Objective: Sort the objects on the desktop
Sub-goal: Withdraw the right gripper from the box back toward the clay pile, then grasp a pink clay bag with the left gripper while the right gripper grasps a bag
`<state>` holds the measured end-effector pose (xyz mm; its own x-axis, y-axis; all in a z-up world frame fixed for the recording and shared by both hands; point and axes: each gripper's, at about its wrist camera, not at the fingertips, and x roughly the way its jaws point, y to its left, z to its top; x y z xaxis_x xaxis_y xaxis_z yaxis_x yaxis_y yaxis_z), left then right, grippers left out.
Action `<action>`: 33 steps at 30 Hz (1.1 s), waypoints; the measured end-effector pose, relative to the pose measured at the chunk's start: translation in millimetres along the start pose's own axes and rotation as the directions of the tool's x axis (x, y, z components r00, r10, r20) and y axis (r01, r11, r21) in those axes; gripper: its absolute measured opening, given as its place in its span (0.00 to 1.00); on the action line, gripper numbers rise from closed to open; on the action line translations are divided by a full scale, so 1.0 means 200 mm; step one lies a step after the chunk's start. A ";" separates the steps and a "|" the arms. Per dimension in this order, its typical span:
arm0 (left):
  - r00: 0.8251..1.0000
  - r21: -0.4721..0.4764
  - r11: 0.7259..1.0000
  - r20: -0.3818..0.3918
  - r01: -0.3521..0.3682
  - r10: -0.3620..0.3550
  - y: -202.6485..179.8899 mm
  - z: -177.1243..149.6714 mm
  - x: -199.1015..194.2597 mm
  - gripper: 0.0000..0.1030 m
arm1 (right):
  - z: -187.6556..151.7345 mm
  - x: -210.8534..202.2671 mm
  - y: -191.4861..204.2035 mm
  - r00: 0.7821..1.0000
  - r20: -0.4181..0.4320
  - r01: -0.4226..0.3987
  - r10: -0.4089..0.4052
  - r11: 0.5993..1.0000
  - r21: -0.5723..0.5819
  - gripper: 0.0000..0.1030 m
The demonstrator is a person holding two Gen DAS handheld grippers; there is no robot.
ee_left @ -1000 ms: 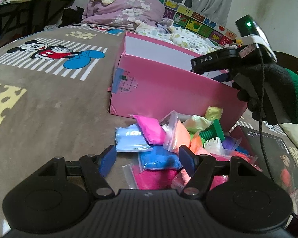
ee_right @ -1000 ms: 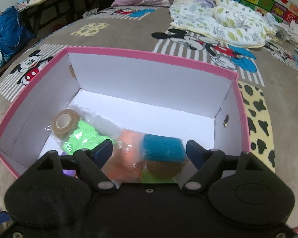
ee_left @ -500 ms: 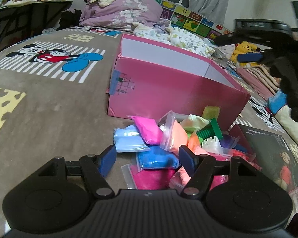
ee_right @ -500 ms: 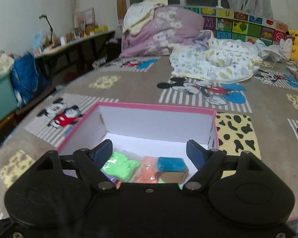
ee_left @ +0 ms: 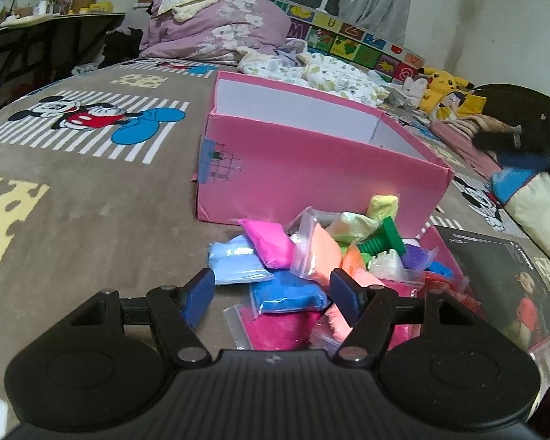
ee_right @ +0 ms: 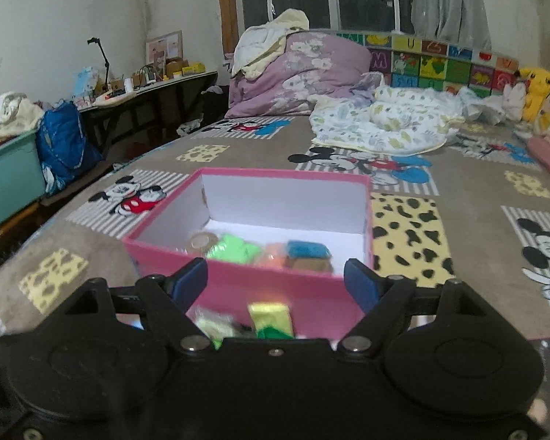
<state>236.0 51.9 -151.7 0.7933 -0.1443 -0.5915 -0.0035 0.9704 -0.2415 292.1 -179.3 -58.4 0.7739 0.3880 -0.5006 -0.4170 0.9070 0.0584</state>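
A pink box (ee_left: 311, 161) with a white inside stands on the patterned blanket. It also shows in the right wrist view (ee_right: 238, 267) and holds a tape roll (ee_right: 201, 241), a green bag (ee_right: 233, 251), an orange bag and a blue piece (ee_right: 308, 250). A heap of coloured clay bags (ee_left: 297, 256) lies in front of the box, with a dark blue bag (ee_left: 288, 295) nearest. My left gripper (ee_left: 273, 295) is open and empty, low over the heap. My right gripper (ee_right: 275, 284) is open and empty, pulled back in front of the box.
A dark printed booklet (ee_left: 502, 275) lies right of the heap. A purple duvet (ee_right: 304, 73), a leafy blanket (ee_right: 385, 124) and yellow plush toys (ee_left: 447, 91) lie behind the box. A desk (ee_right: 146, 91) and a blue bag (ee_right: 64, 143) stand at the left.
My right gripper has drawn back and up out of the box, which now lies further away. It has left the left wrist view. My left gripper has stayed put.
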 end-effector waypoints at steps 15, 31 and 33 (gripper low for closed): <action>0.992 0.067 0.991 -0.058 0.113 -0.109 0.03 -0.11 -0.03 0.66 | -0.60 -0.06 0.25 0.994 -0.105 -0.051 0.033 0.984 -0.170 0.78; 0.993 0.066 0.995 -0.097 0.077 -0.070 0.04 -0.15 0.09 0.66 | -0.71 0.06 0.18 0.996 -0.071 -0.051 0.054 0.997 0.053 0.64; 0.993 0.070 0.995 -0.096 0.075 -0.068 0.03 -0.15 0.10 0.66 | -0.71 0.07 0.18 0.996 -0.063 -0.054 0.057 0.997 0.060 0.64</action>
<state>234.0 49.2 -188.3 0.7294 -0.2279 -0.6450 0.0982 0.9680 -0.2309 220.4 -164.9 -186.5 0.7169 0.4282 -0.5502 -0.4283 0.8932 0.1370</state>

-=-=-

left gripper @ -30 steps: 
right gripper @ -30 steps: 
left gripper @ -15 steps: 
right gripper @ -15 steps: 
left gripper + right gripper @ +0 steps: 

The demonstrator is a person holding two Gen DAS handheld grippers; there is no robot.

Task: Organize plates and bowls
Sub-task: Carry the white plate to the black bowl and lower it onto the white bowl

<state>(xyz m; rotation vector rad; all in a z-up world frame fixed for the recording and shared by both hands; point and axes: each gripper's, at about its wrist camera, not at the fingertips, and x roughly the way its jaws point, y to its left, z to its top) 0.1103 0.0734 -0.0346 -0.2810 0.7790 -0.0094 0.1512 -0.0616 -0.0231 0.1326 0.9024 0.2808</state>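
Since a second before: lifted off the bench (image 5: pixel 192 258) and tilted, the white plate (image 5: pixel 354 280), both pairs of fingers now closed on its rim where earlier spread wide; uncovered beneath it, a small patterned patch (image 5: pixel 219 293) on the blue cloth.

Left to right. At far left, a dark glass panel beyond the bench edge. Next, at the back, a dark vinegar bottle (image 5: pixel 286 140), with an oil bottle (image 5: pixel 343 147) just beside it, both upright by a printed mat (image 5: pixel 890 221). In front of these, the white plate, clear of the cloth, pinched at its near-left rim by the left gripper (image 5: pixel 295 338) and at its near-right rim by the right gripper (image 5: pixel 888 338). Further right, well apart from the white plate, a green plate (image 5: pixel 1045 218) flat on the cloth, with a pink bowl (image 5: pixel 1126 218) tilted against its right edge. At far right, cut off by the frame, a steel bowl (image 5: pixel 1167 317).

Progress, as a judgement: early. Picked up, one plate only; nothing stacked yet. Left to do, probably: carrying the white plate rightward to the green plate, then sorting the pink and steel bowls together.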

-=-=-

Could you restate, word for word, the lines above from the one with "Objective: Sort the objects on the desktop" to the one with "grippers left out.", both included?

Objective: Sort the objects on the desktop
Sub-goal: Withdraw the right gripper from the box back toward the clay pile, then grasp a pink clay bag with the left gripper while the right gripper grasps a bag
`<state>` holds the measured end-effector pose (xyz mm; its own x-axis, y-axis; all in a z-up world frame fixed for the recording and shared by both hands; point and axes: each gripper's, at about its wrist camera, not at the fingertips, and x roughly the way its jaws point, y to its left, z to its top; x y z xaxis_x xaxis_y xaxis_z yaxis_x yaxis_y yaxis_z), left then right, grippers left out.

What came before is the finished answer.